Task description >> Whenever a picture appears in the listing below, leave it out, and copy exactly the lines from the one containing "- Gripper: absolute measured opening" through the end.

--------------------

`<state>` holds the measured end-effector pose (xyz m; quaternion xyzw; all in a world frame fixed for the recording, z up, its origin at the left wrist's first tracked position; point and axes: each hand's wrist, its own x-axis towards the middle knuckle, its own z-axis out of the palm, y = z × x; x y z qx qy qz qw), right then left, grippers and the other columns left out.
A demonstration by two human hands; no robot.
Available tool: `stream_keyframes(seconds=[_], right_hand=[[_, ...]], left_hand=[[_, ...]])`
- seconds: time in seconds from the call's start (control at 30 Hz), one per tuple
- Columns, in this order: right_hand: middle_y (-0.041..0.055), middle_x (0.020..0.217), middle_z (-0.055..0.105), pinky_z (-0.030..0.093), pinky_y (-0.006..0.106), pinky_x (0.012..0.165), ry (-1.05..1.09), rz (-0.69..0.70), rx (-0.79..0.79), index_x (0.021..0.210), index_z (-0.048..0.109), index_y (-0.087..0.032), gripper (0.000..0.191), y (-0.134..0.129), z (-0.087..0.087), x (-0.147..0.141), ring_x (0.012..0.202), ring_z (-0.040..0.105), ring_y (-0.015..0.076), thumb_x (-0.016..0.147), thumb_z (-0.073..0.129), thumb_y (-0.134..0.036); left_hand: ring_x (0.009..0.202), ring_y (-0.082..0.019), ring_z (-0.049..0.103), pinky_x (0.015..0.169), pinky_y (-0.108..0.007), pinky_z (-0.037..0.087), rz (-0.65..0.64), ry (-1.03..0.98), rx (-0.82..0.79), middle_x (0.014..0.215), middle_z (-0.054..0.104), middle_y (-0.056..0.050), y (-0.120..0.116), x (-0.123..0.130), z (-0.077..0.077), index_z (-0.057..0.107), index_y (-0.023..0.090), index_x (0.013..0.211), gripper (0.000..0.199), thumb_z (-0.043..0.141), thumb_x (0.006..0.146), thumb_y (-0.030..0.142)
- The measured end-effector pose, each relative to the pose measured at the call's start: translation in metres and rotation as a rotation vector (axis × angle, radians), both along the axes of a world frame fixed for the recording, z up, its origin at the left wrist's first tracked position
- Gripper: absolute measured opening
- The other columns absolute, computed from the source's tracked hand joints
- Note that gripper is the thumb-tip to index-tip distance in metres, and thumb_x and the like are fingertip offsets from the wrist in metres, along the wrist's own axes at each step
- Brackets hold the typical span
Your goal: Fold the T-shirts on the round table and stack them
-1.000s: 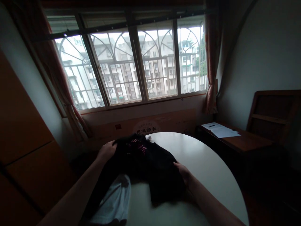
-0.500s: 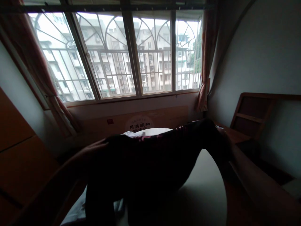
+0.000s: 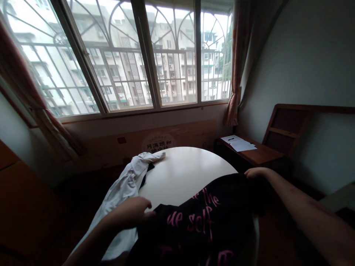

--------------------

Response to this task >>
- Gripper: absolute measured opening
- The other columns absolute, computed from the source's tracked hand joints
- Note that gripper is the thumb-tip to index-tip distance in metres, and thumb_x and the like are fingertip offsets from the wrist in metres, along the wrist's own axes at each step
- Brackets hold the typical span
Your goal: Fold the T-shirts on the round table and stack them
-1.000s: 
-0.500s: 
+0.000s: 

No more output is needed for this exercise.